0

I'm importing a file with umpteen lines of "##,##". Each number can be one or two digits.

I'd like to use String.split(regex) to get the two numbers without the adjacent quote marks.

Understanding that I could nibble off the first and last character and use a non-regex split, I'm hoping that there is a regular expression that will make this more graceful.

Suggestions?

EDIT:

In: "12,3"  
Out: 12  
      3
2
  • 1
    what do you mean with "non-regex split"? Also, can you provide a input/output example. Should "12,34" become 12,34 or 12 and 34?
    – jlordo
    Commented Jul 23, 2013 at 13:03
  • If I use String.split(",") I get the two halves. Each has a single quote mark on it... ok - not truly "non-regex" but not really using the strength of regex...
    – ethrbunny
    Commented Jul 23, 2013 at 13:04

3 Answers 3

7

How about using a regexp \"(d+),(d+)\". Then using Pattern.matcher(input) instead of String.split, and obtaining your digits by Matcher.group(int).

Please consider following snippet:

String line = "\"1,31\"";

Pattern pattern = Pattern.compile("\"(\\d+),(\\d+)\"");
Matcher matcher = pattern.matcher(line);
if (matcher.matches()) {
    int firstNumber = Integer.parseInt(matcher.group(1));
    int secondNumber = Integer.parseInt(matcher.group(2));
    // do whatever with the numbers
}
2

You can remove all double-quotes characters in each line then split the string by ,

String toSplit = "\"##,##\"";
String[] splitted = toSplit.replaceAll("\"", "").split(",");

Using \" in the toSplit string to simulate the "##,##" string.

0

You could split at the quotes as well but that would result in an array of length 4. Unfortunately, there's no way of splitting a string and removing others characters from the same string in one call using String#split.

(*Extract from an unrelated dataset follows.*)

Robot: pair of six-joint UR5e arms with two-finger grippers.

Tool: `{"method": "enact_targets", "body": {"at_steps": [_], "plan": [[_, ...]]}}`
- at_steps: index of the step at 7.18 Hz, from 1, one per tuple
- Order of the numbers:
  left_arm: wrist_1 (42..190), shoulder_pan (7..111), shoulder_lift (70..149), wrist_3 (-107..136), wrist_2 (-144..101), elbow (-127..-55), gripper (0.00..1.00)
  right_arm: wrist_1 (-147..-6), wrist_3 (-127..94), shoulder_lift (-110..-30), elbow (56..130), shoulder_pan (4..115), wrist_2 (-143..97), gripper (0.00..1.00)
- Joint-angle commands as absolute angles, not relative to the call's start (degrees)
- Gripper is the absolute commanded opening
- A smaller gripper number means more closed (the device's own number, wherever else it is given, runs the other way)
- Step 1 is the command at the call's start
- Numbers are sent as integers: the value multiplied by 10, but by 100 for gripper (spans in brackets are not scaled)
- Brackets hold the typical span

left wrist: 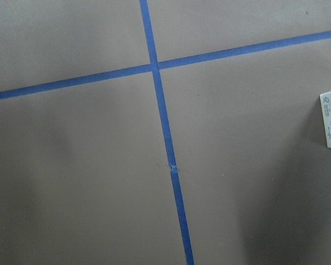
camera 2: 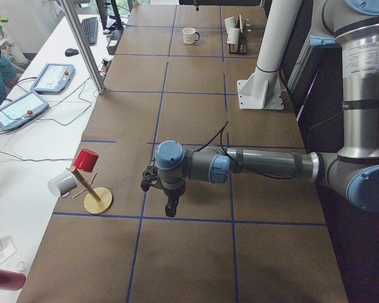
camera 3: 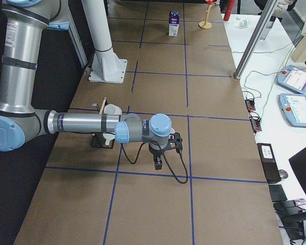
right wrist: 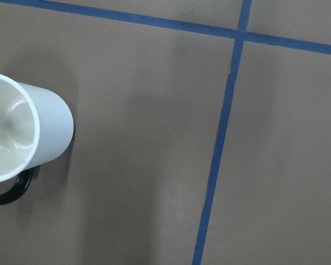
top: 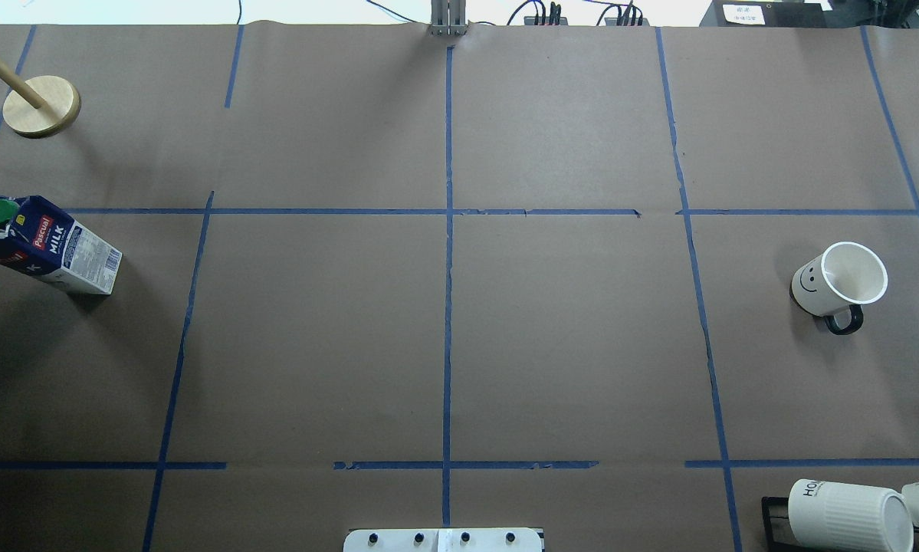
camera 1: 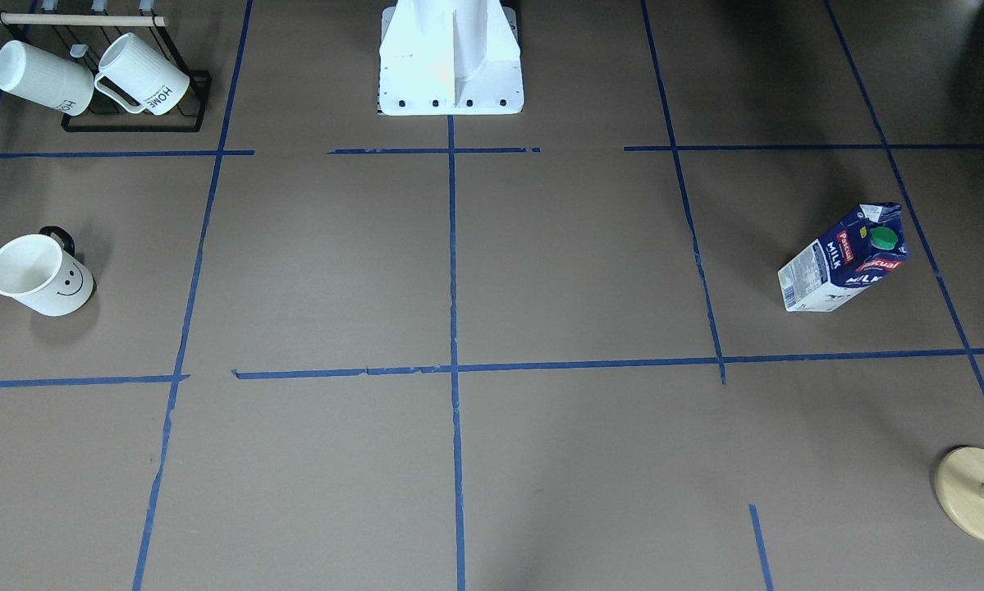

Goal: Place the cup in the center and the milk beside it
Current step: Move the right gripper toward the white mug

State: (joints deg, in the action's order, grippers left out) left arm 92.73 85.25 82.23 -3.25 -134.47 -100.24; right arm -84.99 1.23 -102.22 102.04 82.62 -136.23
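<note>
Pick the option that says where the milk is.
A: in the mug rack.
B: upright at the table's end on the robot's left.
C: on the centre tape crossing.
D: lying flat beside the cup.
B: the milk stands upright at the overhead view's left edge, far from the cup at its right.

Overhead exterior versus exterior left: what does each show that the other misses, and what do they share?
Only overhead: the milk, at far left. Only exterior left: the left arm, its end effector above the table, and a red cup on the wooden stand. Both: the cup, that stand and the blue tape lines.
</note>
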Motion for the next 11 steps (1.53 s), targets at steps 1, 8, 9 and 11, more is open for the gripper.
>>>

As an alternative, you could use Apache's StringUtils:

String[] n = StringUtils.removeStart( StringUtils.removeEnd( "##,##", "\""), "\"").split(",");

Edit: as a side note, using StringUtils would allow for missing quotes at the start or end of the input string. If you're sure they're always present, a simple substring(...) might be sufficient. (credits go to @Ingo)

5
  • You could split the substring 1 too length-1
    – Ingo
    Commented Jul 23, 2013 at 13:00
  • @Ingo which substring do you mean? Could you elaborate?
    – Thomas
    Commented Jul 23, 2013 at 13:02
  • it should be obvious, shouldn't it? If I can't split "xx,xx" because of the quotes, I can split the substring xx,xx
    – Ingo
    Commented Jul 23, 2013 at 13:08
  • @Ingo now I understand your sentence. That's obvious, you're right. But with respect to my answer, I didn't understand your comment, since I meant to clearly state that it's not possible with one call of split alone - you'd need at least a substring or whatever to remove the quotes first ;)
    – Thomas
    Commented Jul 23, 2013 at 13:12
  • I did mean it as a supplement to your answer - one way of getting rid of the enclosing characters. Substring should cheaper than all the solutions that use replaceAll, etc.